## To do
The answer is the data repeated in full, with no pictures included.

## Material provided
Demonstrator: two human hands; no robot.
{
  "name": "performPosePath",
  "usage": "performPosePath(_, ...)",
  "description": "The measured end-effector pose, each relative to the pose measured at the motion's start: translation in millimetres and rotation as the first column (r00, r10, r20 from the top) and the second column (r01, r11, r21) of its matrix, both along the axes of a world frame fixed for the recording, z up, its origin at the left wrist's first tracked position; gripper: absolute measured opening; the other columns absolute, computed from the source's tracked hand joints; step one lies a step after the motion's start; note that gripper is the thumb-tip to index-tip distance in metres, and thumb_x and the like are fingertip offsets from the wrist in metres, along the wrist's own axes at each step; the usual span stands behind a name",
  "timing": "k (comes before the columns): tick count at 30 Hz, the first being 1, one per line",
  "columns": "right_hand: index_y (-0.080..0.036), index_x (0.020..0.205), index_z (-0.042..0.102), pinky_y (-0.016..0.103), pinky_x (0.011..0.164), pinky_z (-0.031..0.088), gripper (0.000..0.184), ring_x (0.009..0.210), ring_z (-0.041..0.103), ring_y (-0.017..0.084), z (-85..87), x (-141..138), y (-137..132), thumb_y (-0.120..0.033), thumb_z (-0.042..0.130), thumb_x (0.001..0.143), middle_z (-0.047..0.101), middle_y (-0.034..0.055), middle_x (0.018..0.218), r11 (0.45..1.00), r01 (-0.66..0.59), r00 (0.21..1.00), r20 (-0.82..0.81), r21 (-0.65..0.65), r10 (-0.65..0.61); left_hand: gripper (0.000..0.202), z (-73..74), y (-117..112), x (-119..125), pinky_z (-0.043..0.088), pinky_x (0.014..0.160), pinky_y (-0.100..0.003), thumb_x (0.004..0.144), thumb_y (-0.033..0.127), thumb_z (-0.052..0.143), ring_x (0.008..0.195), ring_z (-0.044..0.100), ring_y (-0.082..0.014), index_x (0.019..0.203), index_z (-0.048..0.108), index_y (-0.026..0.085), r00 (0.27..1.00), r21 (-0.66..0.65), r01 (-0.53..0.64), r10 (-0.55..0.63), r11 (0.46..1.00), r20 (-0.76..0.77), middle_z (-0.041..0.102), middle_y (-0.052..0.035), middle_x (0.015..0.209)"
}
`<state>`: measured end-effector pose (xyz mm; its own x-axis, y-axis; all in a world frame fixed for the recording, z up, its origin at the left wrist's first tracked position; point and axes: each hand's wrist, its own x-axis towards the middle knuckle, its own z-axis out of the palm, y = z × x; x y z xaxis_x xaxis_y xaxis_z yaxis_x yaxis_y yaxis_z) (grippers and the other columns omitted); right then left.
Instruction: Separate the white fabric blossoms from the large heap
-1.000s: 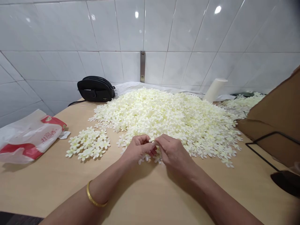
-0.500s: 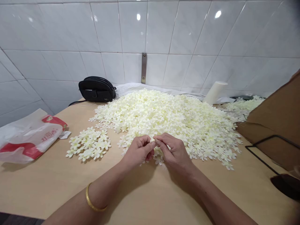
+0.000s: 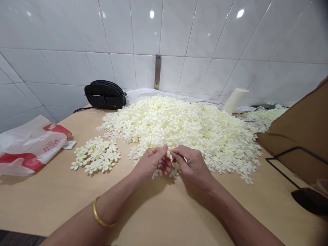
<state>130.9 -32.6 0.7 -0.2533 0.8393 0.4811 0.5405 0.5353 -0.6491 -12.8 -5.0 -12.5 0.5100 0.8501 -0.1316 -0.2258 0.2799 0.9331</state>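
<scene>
A large heap of pale cream artificial flowers (image 3: pixel 176 119) lies before me, and both my hands meet at its near edge. My left hand (image 3: pixel 153 162) has its thumb raised and its fingers loosely curled, the thumb apart from them. Thumb and forefinger of my right hand (image 3: pixel 191 164) are pinched together on a small pale flower (image 3: pixel 169 155), mostly hidden between the hands. More flowers lie just under and behind my fingertips. To the left of my left hand sits a smaller, separate cluster of flowers (image 3: pixel 96 155).
A black pouch (image 3: pixel 105 95) stands at the back left. A white and red plastic bag (image 3: pixel 33 147) lies at the left edge. A white cylinder (image 3: pixel 235 100) leans behind the heap. Brown cardboard (image 3: pixel 297 136) and a black wire frame (image 3: pixel 283 172) are at right.
The left thumb has lifted away from the pinch and the left fingers have loosened. My right hand keeps its pinch in nearly the same place. The view has tilted slightly.
</scene>
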Motion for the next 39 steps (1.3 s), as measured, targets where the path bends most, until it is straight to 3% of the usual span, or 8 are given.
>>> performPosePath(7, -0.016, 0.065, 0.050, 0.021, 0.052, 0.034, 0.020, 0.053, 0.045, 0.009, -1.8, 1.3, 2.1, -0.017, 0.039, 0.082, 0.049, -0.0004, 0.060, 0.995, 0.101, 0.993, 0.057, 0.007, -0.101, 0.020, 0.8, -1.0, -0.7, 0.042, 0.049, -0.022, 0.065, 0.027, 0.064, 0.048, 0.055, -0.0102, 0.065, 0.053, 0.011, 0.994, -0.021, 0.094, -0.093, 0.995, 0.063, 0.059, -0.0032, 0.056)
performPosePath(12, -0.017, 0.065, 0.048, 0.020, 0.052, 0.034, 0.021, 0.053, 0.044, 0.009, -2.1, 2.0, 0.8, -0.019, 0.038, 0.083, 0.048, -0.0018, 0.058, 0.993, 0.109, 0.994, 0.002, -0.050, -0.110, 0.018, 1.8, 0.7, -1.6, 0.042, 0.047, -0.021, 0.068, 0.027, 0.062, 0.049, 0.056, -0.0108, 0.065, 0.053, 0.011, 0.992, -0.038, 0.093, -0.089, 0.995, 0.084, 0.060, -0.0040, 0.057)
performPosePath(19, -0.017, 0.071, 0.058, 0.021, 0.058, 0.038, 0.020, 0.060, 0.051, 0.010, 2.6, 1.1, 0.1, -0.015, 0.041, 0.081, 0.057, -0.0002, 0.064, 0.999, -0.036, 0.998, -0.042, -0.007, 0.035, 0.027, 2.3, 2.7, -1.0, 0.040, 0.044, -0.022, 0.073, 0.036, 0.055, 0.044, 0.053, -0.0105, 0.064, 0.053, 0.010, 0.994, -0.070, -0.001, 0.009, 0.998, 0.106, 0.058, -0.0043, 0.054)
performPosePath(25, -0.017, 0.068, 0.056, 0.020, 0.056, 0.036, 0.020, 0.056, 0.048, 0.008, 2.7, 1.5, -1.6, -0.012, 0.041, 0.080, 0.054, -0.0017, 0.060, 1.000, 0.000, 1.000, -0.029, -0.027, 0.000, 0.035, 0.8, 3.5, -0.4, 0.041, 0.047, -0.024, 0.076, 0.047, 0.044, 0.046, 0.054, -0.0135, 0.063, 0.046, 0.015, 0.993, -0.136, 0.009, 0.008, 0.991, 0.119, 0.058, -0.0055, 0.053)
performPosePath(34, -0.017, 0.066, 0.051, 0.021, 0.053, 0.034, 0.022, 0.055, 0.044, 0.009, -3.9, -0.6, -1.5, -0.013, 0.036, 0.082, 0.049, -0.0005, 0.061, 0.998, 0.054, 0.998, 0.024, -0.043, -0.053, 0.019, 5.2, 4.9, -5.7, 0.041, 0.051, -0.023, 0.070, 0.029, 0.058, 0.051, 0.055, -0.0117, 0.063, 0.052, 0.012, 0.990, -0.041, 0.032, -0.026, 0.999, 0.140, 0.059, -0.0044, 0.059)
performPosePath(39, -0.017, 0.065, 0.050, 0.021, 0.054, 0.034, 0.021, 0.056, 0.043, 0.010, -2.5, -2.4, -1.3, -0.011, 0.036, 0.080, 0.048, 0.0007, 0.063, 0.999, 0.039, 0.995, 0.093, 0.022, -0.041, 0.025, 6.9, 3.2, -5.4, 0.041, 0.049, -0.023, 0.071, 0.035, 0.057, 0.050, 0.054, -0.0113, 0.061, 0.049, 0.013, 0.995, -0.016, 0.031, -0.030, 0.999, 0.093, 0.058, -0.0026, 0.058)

## Result of the exercise
Demonstrator: two human hands; no robot.
{
  "name": "performPosePath",
  "usage": "performPosePath(_, ...)",
  "description": "The measured end-effector pose, each relative to the pose measured at the motion's start: translation in millimetres and rotation as the first column (r00, r10, r20 from the top) and the second column (r01, r11, r21) of its matrix, both along the axes of a world frame fixed for the recording, z up, its origin at the left wrist's first tracked position; gripper: absolute measured opening; the other columns absolute, computed from the source's tracked hand joints; step one lies a step after the motion's start; note that gripper is the thumb-tip to index-tip distance in metres, and thumb_x and the like are fingertip offsets from the wrist in metres, along the wrist's own axes at each step; the usual span stands behind a name",
  "timing": "k (comes before the columns): tick count at 30 Hz, the first being 1, one per line",
  "columns": "right_hand: index_y (-0.080..0.036), index_x (0.020..0.205), index_z (-0.042..0.102), pinky_y (-0.016..0.103), pinky_x (0.011..0.164), pinky_z (-0.031..0.088), gripper (0.000..0.184), ring_x (0.009..0.210), ring_z (-0.041..0.103), ring_y (-0.017..0.084), z (-85..87), x (-141..138), y (-137..132), thumb_y (-0.120..0.033), thumb_z (-0.042..0.130), thumb_x (0.001..0.143), middle_z (-0.047..0.101), middle_y (-0.034..0.055), middle_x (0.018..0.218), r11 (0.45..1.00), r01 (-0.66..0.59), r00 (0.21..1.00), r20 (-0.82..0.81), r21 (-0.65..0.65), r10 (-0.65..0.61); left_hand: gripper (0.000..0.202), z (-73..74), y (-117..112), x (-119..125), pinky_z (-0.043..0.088), pinky_x (0.014..0.160), pinky_y (-0.100..0.003), thumb_x (0.004..0.144), thumb_y (-0.033..0.127), thumb_z (-0.052..0.143), ring_x (0.008..0.195), ring_z (-0.044..0.100), ring_y (-0.082..0.014), index_x (0.019..0.203), index_z (-0.048..0.108), index_y (-0.026..0.085), r00 (0.27..1.00), r21 (-0.66..0.65), r01 (-0.53..0.64), r10 (-0.55..0.63), r11 (0.46..1.00), r20 (-0.76..0.77), middle_z (-0.041..0.102), middle_y (-0.052..0.035), middle_x (0.015..0.209)"
}
`<state>`: measured end-effector pose (xyz mm; its own x-axis, y-axis; all in a world frame fixed for the recording, z up, its origin at the left wrist's first tracked position; point and axes: each hand's wrist, its own x-axis towards the middle knuckle, its own z-axis out of the palm, y = z × x; x y z xaxis_x xaxis_y xaxis_z yaxis_x yaxis_y yaxis_z) (grippers and the other columns omitted); right then left.
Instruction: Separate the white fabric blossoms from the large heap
-1.000s: 
-0.500s: 
+0.000s: 
<state>130.9 -32.6 0.7 -0.2533 0.8393 0.4811 0.5405 0.5353 -0.6491 -12.8 -5.0 -12.5 0.5100 0.8501 -0.1316 -0.2258 0.2799 0.9331</state>
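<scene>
A large heap of pale cream artificial flowers (image 3: pixel 176 119) lies before me, and both my hands meet at its near edge. My left hand (image 3: pixel 153 162) has its thumb raised and its fingers loosely curled, the thumb apart from them. Thumb and forefinger of my right hand (image 3: pixel 191 164) are pinched together on a small pale flower (image 3: pixel 169 155), mostly hidden between the hands. More flowers lie just under and behind my fingertips. To the left of my left hand sits a smaller, separate cluster of flowers (image 3: pixel 96 155).
A black pouch (image 3: pixel 105 95) stands at the back left. A white and red plastic bag (image 3: pixel 33 147) lies at the left edge. A white cylinder (image 3: pixel 235 100) leans behind the heap. Brown cardboard (image 3: pixel 297 136) and a black wire frame (image 3: pixel 283 172) are at right.
The left thumb has lifted away from the pinch and the left fingers have loosened. My right hand keeps its pinch in nearly the same place. The view has tilted slightly.
</scene>
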Motion for the next 39 steps (1.3 s), as measured, targets where the path bends most, until it is straight to 3% of the usual span, or 8 are given.
>>> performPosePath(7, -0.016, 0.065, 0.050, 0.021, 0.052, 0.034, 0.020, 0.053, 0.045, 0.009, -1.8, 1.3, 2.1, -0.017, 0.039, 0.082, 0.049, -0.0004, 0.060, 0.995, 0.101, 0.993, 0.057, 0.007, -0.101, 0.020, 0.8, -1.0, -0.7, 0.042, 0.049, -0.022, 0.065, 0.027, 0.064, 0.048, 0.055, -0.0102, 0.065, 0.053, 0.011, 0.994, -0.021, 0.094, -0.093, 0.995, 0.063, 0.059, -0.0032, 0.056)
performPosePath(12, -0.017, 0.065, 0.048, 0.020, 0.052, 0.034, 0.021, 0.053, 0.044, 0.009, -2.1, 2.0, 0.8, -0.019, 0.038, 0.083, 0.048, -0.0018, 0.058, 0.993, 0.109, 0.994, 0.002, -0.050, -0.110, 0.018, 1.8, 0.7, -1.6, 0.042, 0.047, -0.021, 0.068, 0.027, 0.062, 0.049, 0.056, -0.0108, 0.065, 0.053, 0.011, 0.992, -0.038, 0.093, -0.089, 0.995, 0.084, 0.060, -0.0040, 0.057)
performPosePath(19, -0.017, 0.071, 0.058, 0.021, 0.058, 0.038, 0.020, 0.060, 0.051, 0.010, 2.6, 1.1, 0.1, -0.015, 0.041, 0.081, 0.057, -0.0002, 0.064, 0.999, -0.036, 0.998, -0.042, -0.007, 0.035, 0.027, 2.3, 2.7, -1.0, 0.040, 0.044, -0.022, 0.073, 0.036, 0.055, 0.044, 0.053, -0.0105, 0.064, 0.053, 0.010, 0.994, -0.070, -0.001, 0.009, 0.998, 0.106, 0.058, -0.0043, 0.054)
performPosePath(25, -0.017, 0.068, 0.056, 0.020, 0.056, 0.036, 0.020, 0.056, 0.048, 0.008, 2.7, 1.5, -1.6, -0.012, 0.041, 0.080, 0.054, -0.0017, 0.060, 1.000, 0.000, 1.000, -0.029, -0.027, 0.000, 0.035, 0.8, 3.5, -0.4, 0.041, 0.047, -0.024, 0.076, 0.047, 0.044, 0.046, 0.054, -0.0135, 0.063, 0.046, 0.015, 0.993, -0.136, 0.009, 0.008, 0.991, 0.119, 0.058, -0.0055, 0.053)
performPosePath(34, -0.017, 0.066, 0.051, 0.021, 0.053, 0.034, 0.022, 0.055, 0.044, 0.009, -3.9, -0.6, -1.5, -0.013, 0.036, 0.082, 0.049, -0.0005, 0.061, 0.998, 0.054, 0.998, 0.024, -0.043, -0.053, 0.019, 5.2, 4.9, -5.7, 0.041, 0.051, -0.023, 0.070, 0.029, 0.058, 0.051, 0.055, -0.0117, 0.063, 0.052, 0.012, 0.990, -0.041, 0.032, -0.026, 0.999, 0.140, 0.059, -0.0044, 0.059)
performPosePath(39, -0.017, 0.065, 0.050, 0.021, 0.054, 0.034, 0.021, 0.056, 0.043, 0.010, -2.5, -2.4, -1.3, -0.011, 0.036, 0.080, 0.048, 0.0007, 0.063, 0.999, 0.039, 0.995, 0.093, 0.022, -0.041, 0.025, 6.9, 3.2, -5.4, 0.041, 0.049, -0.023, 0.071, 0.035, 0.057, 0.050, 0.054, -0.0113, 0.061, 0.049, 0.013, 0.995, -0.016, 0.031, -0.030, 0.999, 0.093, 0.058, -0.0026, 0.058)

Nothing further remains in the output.